The i.MX RT1015 expands the i.MX RT crossover processor families by providing high-performance feature set in low-cost LQFP packages, further simplifying board design and layout for customers. The i.MX RT1015 runs on the Arm® Cortex®-M7 core at 500 MHz.

MIMXRT1015-EVK

Hardware

  • MIMXRT1015DAF5A MCU

  • Memory

    • 128 Mbit QSPI Flash

  • Connectivity

    • Micro USB host and OTG connectors

    • Arduino interface

  • Audio

    • Audio Codec

    • 4-pole audio headphone jack

    • External speaker connection

    • Microphone

  • Debug

    • JTAG 10-pin connector

    • OpenSDA with DAPLink

For more information about the MIMXRT1015 SoC and MIMXRT1015-EVK board, see these references:

External Memory

This platform has the following external memories:

Device

Controller

Status

AT25SF128A

FLEXSPI

Enabled via flash configurationn block, which sets up FLEXSPI at boot time.

Supported Features

The mimxrt1015_evk board configuration supports the hardware features listed below. For additional features not yet supported, please also refer to the NXP MIMXRT1064-EVK , which is the superset board in NXP’s i.MX RT10xx family. NXP prioritizes enabling the superset board with NXP’s Full Platform Support for Zephyr. Therefore, the mimxrt1064_evk board may have additional features already supported, which can also be re-used on this mimxrt1015_evk board:

Interface

Controller

Driver/Component

NVIC

on-chip

nested vector interrupt controller

SYSTICK

on-chip

systick

GPIO

on-chip

gpio

I2C

on-chip

i2c

SPI

on-chip

spi

UART

on-chip

serial port-polling; serial port-interrupt

USB

on-chip

USB device

ADC

on-chip

ADC

GPT

on-chip

gpt

TRNG

on-chip

entropy

The default configuration can be found in boards/nxp/mimxrt1015_evk/mimxrt1015_evk_defconfig

Other hardware features are not currently supported by the port.

Connections and I/Os

The MIMXRT1015 SoC has five pairs of pinmux/gpio controllers.

Name

Function

Usage

GPIO_AD_B0_05

GPIO

LED

GPIO_EMC_09

GPIO

SW4

GPIO_AD_B0_06

LPUART1_TX

UART Console

GPIO_AD_B0_07

LPUART1_RX

UART Console

GPIO_EMC_32

LPUART4_TX

UART Console

GPIO_EMC_33

LPUART4_RX

UART Console

GPIO_AD_B1_15

LPI2C1_SDA

I2C SDA

GPIO_AD_B1_14

LPI2C1_CLK

I2C SCL

GPIO_AD_B0_10

LPSPI1_SCK

SPI

GPIO_AD_B0_11

LPSPI1_PCS0

SPI

GPIO_AD_B0_12

LPSPI1_SDO

SPI

GPIO_AD_B0_13

LPSPI1_SDI

SPI

GPIO_AD_B0_14

ADC

ADC1 Channel 1

GPIO_AD_B1_13

ADC

ADC1 Channel 13

System Clock

The MIMXRT1015 SoC is configured to use SysTick as the system clock source, running at 500MHz.

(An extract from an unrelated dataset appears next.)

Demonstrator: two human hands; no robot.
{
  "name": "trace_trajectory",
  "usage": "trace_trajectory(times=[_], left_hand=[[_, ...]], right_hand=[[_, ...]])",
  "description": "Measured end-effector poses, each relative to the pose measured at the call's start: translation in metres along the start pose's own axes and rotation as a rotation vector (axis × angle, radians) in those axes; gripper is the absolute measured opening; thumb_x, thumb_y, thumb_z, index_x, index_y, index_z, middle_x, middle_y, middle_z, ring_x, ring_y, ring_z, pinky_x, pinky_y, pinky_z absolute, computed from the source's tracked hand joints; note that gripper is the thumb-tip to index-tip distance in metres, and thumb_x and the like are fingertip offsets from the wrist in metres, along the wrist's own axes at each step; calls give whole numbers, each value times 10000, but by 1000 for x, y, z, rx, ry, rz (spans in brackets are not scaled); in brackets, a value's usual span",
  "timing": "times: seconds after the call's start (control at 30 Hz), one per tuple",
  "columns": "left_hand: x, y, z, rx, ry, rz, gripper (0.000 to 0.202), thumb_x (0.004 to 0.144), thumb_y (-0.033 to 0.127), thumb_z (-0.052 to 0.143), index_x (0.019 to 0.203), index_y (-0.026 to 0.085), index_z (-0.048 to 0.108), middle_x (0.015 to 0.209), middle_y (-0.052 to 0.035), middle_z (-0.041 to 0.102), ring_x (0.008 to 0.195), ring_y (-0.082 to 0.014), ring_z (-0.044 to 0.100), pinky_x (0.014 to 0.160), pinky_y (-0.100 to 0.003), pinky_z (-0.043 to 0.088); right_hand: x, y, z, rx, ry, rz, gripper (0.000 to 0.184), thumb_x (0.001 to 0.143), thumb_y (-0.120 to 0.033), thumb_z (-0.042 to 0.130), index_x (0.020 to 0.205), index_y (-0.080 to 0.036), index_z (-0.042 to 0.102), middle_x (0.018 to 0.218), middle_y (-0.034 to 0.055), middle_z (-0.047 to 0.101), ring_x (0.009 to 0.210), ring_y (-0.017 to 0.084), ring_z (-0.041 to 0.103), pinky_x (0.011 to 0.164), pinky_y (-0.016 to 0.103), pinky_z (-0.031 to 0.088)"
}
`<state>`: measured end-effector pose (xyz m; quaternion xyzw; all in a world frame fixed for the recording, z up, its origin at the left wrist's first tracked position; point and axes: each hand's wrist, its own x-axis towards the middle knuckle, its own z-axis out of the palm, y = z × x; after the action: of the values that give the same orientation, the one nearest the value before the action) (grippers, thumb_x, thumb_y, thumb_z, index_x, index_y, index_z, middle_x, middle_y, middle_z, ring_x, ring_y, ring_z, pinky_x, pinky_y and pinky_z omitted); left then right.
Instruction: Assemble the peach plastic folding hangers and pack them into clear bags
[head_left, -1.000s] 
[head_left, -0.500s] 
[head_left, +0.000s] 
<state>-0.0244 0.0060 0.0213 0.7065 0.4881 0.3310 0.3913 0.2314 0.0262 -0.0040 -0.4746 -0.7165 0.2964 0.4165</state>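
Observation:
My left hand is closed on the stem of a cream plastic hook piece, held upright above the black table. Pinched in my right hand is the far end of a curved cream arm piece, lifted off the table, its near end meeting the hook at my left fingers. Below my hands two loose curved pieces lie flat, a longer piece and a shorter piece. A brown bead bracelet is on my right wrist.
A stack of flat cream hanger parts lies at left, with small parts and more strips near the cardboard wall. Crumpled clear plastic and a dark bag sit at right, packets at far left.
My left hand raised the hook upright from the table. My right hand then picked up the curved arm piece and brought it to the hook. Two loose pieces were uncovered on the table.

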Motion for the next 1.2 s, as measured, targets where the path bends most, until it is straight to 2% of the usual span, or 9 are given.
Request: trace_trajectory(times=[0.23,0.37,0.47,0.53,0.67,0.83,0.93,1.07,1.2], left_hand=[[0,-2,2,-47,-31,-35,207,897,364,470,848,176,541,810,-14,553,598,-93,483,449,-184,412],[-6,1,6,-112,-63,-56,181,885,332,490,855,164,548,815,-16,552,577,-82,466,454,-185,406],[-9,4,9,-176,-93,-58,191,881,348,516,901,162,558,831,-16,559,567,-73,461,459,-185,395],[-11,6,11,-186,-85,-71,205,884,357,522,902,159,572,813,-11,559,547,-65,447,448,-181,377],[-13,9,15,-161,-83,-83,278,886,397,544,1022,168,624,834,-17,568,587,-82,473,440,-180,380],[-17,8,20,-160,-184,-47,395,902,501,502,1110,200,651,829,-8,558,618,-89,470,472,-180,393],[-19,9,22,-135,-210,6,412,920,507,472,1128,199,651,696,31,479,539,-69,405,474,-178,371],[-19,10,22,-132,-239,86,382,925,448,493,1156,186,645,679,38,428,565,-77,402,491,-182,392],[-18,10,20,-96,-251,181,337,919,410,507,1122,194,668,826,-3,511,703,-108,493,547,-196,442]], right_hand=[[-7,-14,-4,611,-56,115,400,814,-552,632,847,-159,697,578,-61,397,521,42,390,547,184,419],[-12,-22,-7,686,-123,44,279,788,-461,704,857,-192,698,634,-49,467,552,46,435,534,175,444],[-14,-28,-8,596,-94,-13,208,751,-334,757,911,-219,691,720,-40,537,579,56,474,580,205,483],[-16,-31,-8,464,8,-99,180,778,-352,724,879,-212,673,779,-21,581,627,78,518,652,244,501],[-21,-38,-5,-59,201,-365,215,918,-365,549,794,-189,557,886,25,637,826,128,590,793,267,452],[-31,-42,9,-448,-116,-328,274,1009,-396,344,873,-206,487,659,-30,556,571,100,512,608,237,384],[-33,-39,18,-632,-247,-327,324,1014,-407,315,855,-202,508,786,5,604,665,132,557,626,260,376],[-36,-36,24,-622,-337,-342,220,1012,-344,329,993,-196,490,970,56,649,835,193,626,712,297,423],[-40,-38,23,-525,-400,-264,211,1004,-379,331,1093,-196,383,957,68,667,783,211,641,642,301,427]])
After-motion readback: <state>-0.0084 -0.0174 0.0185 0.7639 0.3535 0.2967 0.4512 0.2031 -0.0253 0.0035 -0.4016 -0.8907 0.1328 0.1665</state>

When power management is enabled, the 32 KHz low frequency oscillator on the board will be used as a source for the GPT timer to generate a system clock. This clock enables lower power states, at the cost of reduced resolution

Serial Port

The MIMXRT1015 SoC has four UARTs. LPUART1 is configured for the console, and the remaining are not used.

Programming and Debugging

This board supports 3 debug host tools. Please install your preferred host tool, then follow the instructions in Configuring a Debug Probe to configure the board appropriately.

Once the host tool and board are configured, build and flash applications as usual (see Building an Application and Run an Application for more details).

Configuring a Debug Probe

For the RT1015, J47/J48 are the SWD isolation jumpers, J42 is the DFU mode jumper, and J34 is the 10 pin JTAG/SWD header.

A debug probe is used for both flashing and debugging the board. This board has an LPC-LINK2 Onboard Debug Probe. The default firmware present on this probe is the LPC-Link2 DAPLink Onboard Debug Probe.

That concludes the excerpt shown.